--- Data Enclosed Below ---

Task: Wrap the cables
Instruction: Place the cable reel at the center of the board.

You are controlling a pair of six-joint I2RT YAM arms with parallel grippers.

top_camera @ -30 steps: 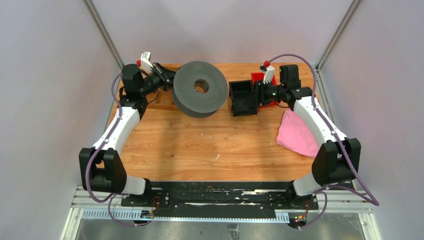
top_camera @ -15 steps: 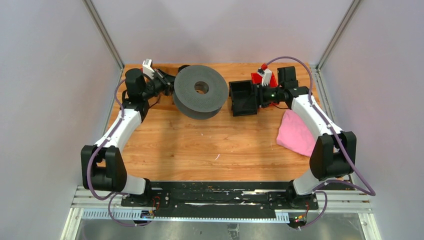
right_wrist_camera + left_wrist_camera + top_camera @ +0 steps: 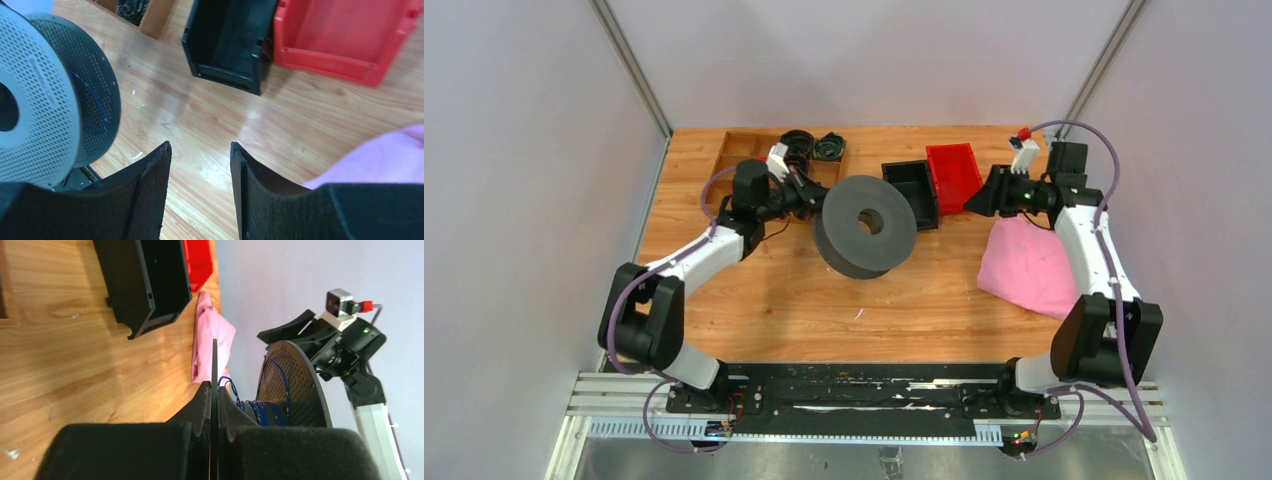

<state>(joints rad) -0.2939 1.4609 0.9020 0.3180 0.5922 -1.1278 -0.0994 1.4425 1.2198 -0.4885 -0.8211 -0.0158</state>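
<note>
Top external view: left gripper (image 3: 809, 196) reaches toward mid-desk, jaws pinched on one flange of the big grey spool (image 3: 866, 226). Left wrist view confirms it: thin flange edge clamped between the two pads, no gap. The spool is tilted, flange face and hub hole turned up toward the camera; cannot tell whether its lower rim touches the desk (image 3: 764, 290).

Between the perforated flanges, the cables (image 3: 260, 411): fine dark blue wire, a few turns lying on the core, one strand climbing the inner face of the far flange. Right wrist view also shows a blue arc through the perforations.

Off to the right, right gripper (image 3: 977, 203) sits just beside the red bin (image 3: 954, 170), jaws spread wide, nothing between them, bare wood below. The black bin (image 3: 911, 188) sits against the red bin's left side. A pink cloth (image 3: 1030, 266) lies on the desk by the right forearm. At far left, a wooden tray (image 3: 736, 150); black coiled bundles (image 3: 798, 142) at its right end
</note>
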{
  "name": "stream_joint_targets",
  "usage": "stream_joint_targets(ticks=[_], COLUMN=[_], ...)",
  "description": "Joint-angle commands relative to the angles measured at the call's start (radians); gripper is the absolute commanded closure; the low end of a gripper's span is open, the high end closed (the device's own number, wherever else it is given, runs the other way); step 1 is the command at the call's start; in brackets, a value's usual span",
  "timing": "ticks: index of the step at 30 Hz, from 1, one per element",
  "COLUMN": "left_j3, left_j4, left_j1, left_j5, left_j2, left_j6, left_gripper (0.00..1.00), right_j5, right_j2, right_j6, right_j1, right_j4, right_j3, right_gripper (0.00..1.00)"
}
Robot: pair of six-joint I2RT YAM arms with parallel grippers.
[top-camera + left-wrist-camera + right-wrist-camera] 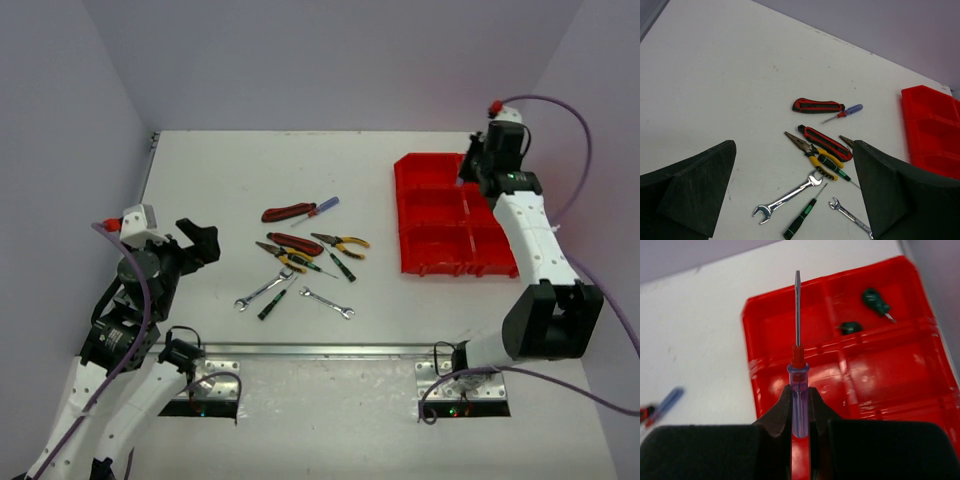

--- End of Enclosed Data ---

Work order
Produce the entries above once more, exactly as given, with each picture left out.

Problem solution
Task: Wrap the cables
Instruction: Place the cable reel at the center of the board.

You are controlling a pair of six-joint I2RT YAM arms with parallel grippers.

top_camera @ -30 steps: 
top_camera @ -15 steps: 
right_wrist_camera + left_wrist_camera + top_camera @ +0 steps: 

<state>(joints rad) -0.2939 1.4609 0.9020 0.3180 0.5922 -1.1278 -0.0994 1.4425 1.2198 -0.4885 -0.8211 -0.0158</state>
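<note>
Top external view: left gripper (image 3: 809, 196) reaches toward mid-desk, jaws pinched on one flange of the big grey spool (image 3: 866, 226). Left wrist view confirms it: thin flange edge clamped between the two pads, no gap. The spool is tilted, flange face and hub hole turned up toward the camera; cannot tell whether its lower rim touches the desk (image 3: 764, 290).

Between the perforated flanges, the cables (image 3: 260, 411): fine dark blue wire, a few turns lying on the core, one strand climbing the inner face of the far flange. Right wrist view also shows a blue arc through the perforations.

Off to the right, right gripper (image 3: 977, 203) sits just beside the red bin (image 3: 954, 170), jaws spread wide, nothing between them, bare wood below. The black bin (image 3: 911, 188) sits against the red bin's left side. A pink cloth (image 3: 1030, 266) lies on the desk by the right forearm. At far left, a wooden tray (image 3: 736, 150); black coiled bundles (image 3: 798, 142) at its right end
</note>
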{
  "name": "stream_joint_targets",
  "usage": "stream_joint_targets(ticks=[_], COLUMN=[_], ...)",
  "description": "Joint-angle commands relative to the angles measured at the call's start (radians); gripper is the absolute commanded closure; the low end of a gripper's span is open, the high end closed (the device's own number, wherever else it is given, runs the other way); step 1 is the command at the call's start; in brackets, a value's usual span",
  "timing": "ticks: index of the step at 30 Hz, from 1, one per element",
  "COLUMN": "left_j3, left_j4, left_j1, left_j5, left_j2, left_j6, left_gripper (0.00..1.00), right_j5, right_j2, right_j6, right_j1, right_j4, right_j3, right_gripper (0.00..1.00)"
}
Robot: pair of six-joint I2RT YAM arms with parallel grippers.
[top-camera + left-wrist-camera + right-wrist-camera] 

This is the complete answer.